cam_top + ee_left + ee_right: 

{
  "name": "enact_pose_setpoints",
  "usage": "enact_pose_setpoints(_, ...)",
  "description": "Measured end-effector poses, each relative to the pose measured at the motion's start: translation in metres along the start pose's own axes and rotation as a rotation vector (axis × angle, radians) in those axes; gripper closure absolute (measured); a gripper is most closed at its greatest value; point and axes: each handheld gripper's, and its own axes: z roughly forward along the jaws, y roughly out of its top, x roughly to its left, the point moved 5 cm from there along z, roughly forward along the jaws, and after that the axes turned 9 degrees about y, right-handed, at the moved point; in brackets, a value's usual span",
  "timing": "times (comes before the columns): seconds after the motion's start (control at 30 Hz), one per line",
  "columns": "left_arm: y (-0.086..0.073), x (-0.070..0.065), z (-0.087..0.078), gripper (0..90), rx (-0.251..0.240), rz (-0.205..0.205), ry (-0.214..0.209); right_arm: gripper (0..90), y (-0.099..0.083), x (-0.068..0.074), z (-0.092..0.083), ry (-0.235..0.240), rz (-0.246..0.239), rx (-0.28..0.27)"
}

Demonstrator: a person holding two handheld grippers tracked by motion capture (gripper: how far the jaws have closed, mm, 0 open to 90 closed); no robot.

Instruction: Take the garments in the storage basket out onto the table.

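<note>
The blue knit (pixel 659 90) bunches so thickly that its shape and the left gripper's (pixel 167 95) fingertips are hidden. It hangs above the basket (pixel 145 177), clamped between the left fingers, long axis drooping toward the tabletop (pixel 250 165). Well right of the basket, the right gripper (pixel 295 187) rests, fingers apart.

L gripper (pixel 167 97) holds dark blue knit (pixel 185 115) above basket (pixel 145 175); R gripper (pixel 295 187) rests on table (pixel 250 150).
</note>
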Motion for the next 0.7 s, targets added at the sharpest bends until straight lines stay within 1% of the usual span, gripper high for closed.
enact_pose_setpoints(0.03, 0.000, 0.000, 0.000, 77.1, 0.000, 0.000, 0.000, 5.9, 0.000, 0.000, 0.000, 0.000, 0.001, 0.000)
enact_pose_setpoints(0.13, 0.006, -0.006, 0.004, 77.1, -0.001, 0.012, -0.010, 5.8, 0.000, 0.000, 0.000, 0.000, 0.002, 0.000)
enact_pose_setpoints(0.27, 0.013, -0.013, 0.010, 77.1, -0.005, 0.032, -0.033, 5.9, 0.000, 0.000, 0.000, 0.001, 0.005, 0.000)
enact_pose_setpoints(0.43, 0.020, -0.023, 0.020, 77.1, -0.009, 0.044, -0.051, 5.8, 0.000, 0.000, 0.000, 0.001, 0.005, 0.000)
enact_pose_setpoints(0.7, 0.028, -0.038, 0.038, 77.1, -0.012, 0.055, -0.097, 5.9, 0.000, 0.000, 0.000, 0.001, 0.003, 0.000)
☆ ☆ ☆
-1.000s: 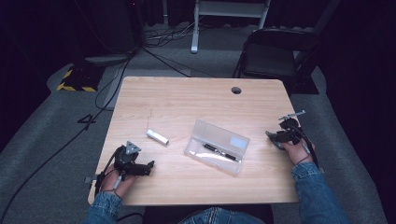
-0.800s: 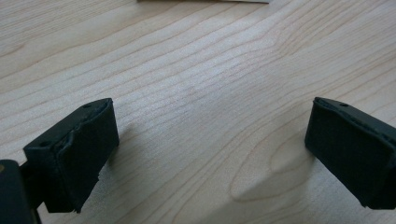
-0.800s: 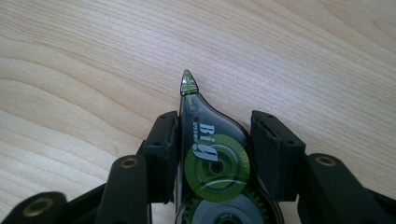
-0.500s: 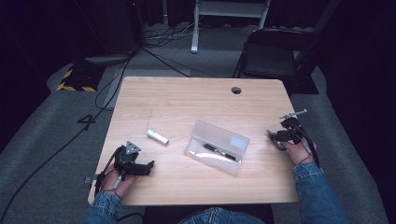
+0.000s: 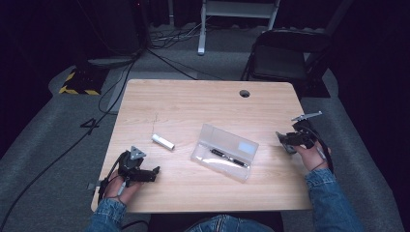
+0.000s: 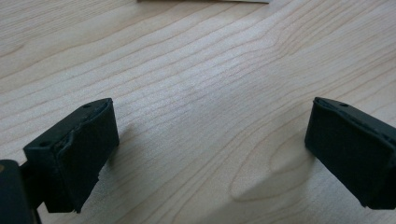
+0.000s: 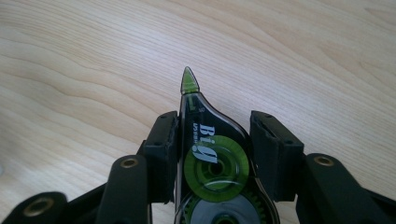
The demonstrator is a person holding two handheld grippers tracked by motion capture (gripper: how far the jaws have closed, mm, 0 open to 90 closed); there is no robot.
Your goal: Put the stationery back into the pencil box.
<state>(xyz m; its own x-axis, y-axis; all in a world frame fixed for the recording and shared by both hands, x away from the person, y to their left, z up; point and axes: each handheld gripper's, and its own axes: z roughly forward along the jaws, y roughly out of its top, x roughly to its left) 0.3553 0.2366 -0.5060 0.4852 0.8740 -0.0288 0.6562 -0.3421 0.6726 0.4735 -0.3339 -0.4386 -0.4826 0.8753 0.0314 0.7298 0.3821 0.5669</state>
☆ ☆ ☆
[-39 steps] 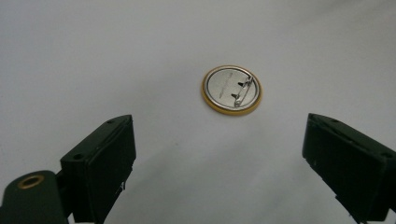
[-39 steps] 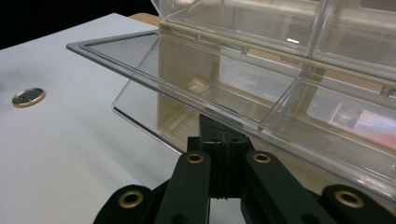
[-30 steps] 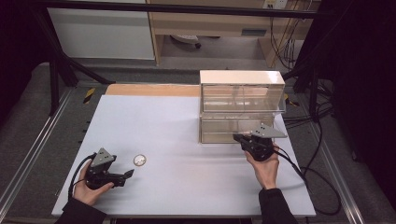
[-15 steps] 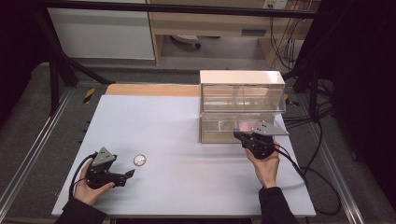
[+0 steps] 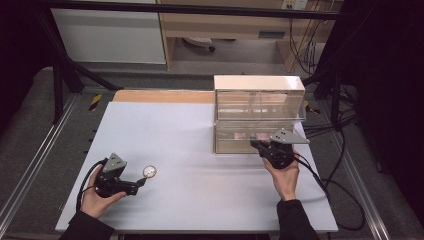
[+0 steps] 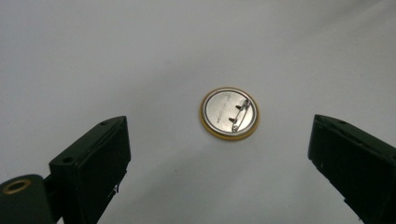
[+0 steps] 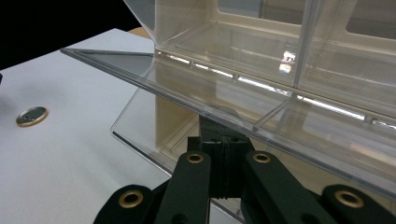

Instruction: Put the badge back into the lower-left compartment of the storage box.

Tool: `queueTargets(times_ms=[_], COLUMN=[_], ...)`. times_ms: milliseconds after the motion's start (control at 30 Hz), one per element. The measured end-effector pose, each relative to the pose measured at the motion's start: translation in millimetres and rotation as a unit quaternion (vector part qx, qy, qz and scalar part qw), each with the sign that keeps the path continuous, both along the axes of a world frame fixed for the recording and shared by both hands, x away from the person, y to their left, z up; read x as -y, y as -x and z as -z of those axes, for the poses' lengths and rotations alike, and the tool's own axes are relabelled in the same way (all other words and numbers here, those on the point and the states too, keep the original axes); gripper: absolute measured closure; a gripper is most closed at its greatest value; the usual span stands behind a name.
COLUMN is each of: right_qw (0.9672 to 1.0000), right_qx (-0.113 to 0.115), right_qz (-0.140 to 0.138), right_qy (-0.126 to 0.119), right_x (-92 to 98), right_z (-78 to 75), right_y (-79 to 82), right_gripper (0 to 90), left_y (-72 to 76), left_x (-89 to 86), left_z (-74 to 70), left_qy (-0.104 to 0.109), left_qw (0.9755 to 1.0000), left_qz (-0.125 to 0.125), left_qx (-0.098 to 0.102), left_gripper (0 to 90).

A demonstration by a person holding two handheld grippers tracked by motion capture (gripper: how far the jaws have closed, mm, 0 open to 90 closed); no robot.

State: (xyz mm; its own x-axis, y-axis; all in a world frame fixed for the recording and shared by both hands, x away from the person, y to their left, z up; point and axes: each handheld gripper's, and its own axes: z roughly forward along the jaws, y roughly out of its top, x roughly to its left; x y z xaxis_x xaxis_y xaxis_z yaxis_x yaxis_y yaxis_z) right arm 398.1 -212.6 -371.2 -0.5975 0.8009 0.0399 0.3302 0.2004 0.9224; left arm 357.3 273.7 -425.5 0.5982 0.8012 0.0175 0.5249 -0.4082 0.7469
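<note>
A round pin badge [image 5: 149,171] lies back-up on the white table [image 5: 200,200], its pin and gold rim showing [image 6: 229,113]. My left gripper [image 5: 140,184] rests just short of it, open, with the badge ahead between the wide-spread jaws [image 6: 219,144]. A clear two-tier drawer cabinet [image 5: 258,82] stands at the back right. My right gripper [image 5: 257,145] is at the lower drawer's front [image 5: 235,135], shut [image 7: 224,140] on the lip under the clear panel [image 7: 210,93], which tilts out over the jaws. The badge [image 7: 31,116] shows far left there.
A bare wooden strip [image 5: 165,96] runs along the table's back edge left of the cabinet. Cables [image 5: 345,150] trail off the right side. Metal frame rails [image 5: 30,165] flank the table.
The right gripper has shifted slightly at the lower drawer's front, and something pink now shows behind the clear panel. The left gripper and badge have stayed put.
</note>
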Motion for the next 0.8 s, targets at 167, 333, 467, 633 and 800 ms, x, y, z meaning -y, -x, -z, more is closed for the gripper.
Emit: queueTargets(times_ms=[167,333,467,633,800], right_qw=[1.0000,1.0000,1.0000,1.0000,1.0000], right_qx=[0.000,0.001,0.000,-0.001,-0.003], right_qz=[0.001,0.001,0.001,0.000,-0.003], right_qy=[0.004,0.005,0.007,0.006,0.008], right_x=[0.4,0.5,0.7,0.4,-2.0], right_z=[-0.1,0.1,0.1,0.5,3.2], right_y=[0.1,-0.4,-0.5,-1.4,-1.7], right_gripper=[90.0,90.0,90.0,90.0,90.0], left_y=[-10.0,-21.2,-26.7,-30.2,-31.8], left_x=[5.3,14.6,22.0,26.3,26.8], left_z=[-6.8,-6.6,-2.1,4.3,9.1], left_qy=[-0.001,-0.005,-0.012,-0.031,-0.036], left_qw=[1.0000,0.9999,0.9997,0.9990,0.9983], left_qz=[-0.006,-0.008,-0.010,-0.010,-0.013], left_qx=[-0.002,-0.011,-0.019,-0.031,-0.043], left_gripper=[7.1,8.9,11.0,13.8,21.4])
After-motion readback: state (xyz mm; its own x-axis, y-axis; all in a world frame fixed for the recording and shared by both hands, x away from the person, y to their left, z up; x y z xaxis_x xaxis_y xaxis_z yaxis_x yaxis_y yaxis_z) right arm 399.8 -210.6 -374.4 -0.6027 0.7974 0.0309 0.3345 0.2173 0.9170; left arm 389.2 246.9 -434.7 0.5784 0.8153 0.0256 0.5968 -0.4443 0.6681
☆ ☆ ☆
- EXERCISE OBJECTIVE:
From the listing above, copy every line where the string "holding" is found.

- ANSWER BOX:
Demonstrator: a person holding two handheld grippers tracked by motion capture (gripper: how far the jaws have closed, mm, 0 open to 90 closed); no robot.
The demonstrator is a person holding two handheld grippers tracked by motion capture (gripper: how far the jaws have closed, mm, 0 open to 90 closed); there is no robot.
A demonstration by a person holding two handheld grippers tracked by motion capture (gripper: how far the jaws have closed, mm, 0 open to 90 closed); no robot.

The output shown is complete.